Task goal
Extract the complete data exactly as given.

Collected material
----------
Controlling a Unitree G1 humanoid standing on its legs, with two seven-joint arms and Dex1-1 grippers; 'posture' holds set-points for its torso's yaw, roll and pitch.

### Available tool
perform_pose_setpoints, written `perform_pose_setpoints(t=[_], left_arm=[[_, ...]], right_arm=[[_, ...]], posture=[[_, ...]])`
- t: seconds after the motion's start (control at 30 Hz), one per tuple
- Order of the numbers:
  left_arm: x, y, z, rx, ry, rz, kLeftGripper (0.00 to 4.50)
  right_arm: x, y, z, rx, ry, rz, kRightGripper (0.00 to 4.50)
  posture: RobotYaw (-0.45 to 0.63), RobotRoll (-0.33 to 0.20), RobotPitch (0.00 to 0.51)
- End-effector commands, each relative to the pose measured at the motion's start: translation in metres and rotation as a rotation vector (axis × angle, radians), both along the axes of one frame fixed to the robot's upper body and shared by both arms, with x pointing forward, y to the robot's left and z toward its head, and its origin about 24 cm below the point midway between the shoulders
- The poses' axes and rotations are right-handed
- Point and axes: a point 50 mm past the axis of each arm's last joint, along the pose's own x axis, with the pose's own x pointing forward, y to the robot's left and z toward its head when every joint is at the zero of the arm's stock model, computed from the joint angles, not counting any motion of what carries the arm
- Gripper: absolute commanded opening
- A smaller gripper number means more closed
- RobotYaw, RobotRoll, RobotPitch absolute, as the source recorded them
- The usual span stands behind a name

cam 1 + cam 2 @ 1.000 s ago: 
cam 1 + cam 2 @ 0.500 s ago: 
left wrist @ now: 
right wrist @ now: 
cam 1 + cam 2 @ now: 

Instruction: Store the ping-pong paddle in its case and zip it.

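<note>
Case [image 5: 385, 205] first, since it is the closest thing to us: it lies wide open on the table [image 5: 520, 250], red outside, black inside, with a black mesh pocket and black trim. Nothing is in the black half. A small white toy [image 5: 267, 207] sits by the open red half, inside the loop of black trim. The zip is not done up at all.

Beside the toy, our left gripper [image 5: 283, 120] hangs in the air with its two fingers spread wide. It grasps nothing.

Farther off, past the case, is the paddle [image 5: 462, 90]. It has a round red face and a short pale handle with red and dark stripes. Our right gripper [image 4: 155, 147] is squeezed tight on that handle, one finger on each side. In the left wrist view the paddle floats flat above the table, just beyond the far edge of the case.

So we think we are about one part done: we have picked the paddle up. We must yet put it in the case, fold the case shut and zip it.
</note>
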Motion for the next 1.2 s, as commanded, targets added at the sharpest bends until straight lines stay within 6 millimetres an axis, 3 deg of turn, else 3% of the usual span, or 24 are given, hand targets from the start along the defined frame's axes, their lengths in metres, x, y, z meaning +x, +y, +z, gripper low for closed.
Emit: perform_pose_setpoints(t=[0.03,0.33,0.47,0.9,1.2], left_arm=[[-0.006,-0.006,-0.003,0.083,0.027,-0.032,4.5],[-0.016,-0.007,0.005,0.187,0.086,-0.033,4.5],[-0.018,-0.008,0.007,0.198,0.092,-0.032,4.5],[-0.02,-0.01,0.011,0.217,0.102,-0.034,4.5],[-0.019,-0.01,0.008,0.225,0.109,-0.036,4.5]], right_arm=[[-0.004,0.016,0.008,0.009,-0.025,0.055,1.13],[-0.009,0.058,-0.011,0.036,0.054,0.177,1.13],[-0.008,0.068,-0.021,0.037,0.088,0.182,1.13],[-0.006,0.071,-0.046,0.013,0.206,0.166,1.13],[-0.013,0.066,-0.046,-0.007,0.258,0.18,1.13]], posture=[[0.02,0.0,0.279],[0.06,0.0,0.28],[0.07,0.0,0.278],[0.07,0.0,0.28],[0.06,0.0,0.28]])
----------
Solution to this problem
Controlling a Unitree G1 humanoid standing on its legs, with two seven-joint arms and Dex1-1 grippers; 'posture' holds set-points for its torso's yaw, roll and pitch.

### Available tool
perform_pose_setpoints, written `perform_pose_setpoints(t=[_], left_arm=[[_, ...]], right_arm=[[_, ...]], posture=[[_, ...]])`
- t: seconds after the motion's start (control at 30 Hz), one per tuple
- Order of the numbers:
  left_arm: x, y, z, rx, ry, rz, kLeftGripper (0.00 to 4.50)
  right_arm: x, y, z, rx, ry, rz, kRightGripper (0.00 to 4.50)
  posture: RobotYaw (-0.45 to 0.63), RobotRoll (-0.33 to 0.20), RobotPitch (0.00 to 0.51)
- End-effector commands, each relative to the pose measured at the motion's start: translation in metres and rotation as a rotation vector (axis × angle, radians), both along the axes of one frame fixed to the robot's upper body and shared by both arms, with x pointing forward, y to the robot's left and z toward its head, and its origin about 24 cm below the point midway between the shoulders
- The poses' axes and rotations are right-handed
- Point and axes: a point 50 mm past the axis of each arm's last joint, along the pose's own x axis, with the pose's own x pointing forward, y to the robot's left and z toward its head when every joint is at the zero of the arm's stock model, computed from the joint angles, not counting any motion of what carries the arm
- Gripper: absolute commanded opening
- A smaller gripper number means more closed
- RobotYaw, RobotRoll, RobotPitch absolute, as the source recorded them
- The usual span stands behind a name

cam 1 + cam 2 @ 1.000 s ago: 
cam 1 + cam 2 @ 0.500 s ago: 
left wrist @ now: 
right wrist @ now: 
cam 1 + cam 2 @ now: 

Instruction: Store the ping-pong paddle in its case and zip it.

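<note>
Case [image 5: 385, 205] first, since it is the closest thing to us: it lies wide open on the table [image 5: 520, 250], red outside, black inside, with a black mesh pocket and black trim. Nothing is in the black half. A small white toy [image 5: 267, 207] sits by the open red half, inside the loop of black trim. The zip is not done up at all.

Beside the toy, our left gripper [image 5: 283, 120] hangs in the air with its two fingers spread wide. It grasps nothing.

Farther off, past the case, is the paddle [image 5: 462, 90]. It has a round red face and a short pale handle with red and dark stripes. Our right gripper [image 4: 155, 147] is squeezed tight on that handle, one finger on each side. In the left wrist view the paddle floats flat above the table, just beyond the far edge of the case.

So we think we are about one part done: we have picked the paddle up. We must yet put it in the case, fold the case shut and zip it.
</note>
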Motion for the next 1.2 s, as commanded, targets added at the sharpest bends until straight lines stay within 6 millimetres an axis, 3 deg of turn, else 3% of the usual span, or 24 are given, hand targets from the start along the defined frame's axes, their lengths in metres, x, y, z meaning +x, +y, +z, gripper low for closed.
Emit: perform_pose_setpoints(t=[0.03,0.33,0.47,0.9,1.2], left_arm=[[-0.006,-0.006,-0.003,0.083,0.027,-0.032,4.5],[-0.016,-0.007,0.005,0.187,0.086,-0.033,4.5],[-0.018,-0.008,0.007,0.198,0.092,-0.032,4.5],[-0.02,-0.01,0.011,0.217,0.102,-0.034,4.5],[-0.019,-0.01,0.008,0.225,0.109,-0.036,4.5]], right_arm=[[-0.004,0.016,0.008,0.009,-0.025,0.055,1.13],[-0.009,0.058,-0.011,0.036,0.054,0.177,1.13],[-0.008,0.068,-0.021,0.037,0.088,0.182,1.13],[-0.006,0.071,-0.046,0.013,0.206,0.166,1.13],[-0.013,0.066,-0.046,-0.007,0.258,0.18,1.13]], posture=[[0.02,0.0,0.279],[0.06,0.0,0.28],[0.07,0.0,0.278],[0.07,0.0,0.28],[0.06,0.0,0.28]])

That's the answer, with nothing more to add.